### Task directions
The entries below hold a line with "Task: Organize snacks" and a line with "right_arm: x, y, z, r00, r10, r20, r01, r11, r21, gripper". Return those lines and all that lie between them, exactly and only.

### Extracted entries
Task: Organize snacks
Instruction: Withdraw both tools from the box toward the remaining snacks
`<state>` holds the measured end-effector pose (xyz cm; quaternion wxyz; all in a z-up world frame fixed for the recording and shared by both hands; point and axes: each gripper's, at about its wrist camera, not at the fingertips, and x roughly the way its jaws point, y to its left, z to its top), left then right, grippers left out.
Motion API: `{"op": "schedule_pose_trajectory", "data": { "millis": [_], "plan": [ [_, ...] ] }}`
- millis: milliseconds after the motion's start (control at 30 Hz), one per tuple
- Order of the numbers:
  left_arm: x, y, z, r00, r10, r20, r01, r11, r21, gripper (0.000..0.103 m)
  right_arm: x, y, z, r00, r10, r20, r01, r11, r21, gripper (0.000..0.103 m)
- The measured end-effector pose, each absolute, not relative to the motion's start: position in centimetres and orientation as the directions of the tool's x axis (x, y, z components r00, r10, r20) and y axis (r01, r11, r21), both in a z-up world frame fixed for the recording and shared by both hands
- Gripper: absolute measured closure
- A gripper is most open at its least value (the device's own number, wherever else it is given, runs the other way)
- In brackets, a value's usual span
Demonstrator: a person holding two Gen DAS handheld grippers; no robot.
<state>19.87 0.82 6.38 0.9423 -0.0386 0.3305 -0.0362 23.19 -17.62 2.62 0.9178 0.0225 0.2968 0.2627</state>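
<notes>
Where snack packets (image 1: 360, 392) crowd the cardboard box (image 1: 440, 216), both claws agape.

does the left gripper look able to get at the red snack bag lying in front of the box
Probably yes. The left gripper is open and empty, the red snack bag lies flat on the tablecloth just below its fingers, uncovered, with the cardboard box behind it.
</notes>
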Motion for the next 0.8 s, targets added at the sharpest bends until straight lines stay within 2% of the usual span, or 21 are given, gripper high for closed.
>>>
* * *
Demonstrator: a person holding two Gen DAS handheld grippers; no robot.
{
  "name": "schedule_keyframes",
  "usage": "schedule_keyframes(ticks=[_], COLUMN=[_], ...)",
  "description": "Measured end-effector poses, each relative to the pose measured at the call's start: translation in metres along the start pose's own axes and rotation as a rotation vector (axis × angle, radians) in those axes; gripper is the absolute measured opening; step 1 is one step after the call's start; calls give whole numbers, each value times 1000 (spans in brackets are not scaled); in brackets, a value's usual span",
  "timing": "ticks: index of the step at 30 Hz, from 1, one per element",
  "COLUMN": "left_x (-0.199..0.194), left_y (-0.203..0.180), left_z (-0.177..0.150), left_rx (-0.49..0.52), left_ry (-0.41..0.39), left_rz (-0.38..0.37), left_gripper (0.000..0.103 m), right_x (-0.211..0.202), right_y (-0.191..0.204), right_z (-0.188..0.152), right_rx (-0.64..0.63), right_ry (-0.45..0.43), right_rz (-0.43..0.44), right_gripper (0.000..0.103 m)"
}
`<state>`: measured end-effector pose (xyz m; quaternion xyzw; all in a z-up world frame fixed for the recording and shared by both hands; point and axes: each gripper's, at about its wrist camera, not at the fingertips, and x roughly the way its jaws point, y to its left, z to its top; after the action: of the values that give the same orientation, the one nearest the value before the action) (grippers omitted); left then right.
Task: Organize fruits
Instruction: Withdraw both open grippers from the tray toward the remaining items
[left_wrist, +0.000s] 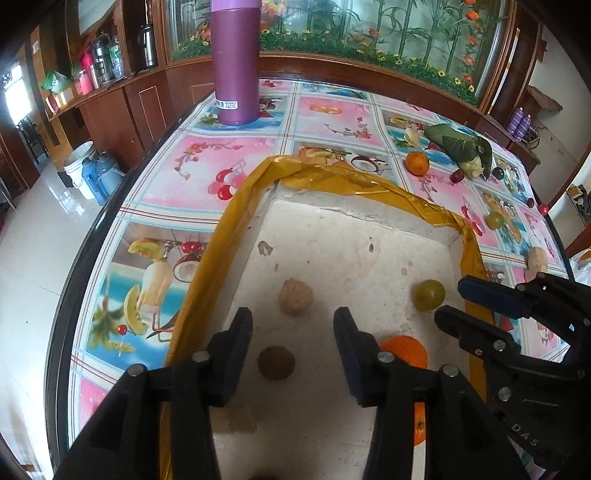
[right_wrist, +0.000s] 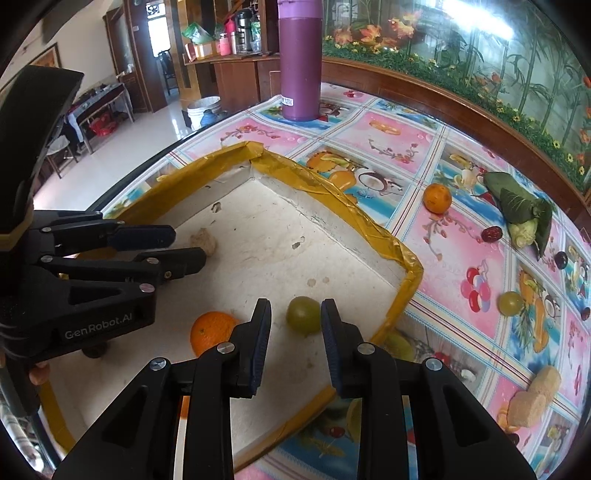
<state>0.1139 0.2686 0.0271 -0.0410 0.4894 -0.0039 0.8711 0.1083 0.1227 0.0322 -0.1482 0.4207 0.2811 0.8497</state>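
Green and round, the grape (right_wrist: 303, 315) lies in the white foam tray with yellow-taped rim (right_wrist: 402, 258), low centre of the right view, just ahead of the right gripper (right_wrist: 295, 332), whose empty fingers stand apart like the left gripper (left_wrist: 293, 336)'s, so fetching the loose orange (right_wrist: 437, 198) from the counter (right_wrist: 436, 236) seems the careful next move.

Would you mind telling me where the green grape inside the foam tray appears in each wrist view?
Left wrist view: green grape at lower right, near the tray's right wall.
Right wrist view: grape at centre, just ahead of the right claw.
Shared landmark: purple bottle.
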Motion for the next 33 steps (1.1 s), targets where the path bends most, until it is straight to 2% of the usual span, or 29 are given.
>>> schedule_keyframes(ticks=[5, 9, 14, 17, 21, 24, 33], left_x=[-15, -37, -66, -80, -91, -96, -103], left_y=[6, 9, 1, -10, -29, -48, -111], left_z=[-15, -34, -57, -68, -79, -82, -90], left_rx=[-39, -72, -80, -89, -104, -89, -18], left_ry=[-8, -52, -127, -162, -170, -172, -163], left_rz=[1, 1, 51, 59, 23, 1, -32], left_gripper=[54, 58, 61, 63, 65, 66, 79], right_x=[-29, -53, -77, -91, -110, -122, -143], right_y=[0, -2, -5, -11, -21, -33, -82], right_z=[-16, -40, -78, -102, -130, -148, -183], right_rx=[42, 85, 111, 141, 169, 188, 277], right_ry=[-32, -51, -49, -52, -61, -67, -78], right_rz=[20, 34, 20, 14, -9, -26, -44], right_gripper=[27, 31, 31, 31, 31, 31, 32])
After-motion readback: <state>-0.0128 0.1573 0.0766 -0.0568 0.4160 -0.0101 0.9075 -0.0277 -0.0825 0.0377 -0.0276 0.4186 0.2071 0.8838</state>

### Written answer
Task: Organize snacks
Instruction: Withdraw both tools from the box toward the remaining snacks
`<state>` holds the measured end-effector pose (xyz cm; quaternion wxyz; all in a z-up world frame fixed for the recording and shared by both hands; point and axes: each gripper's, at about its wrist camera, not at the fingertips, and x roughly the way its jaws point, y to its left, z to its top), left then right, grippers left out.
Motion API: `{"op": "schedule_pose_trajectory", "data": { "millis": [_], "plan": [ [_, ...] ] }}`
- millis: milliseconds after the motion's start (control at 30 Hz), one per tuple
- Order of the numbers:
  left_arm: x, y, z, r00, r10, r20, r01, r11, r21, gripper (0.000..0.103 m)
  right_arm: x, y, z, r00, r10, r20, r01, r11, r21, gripper (0.000..0.103 m)

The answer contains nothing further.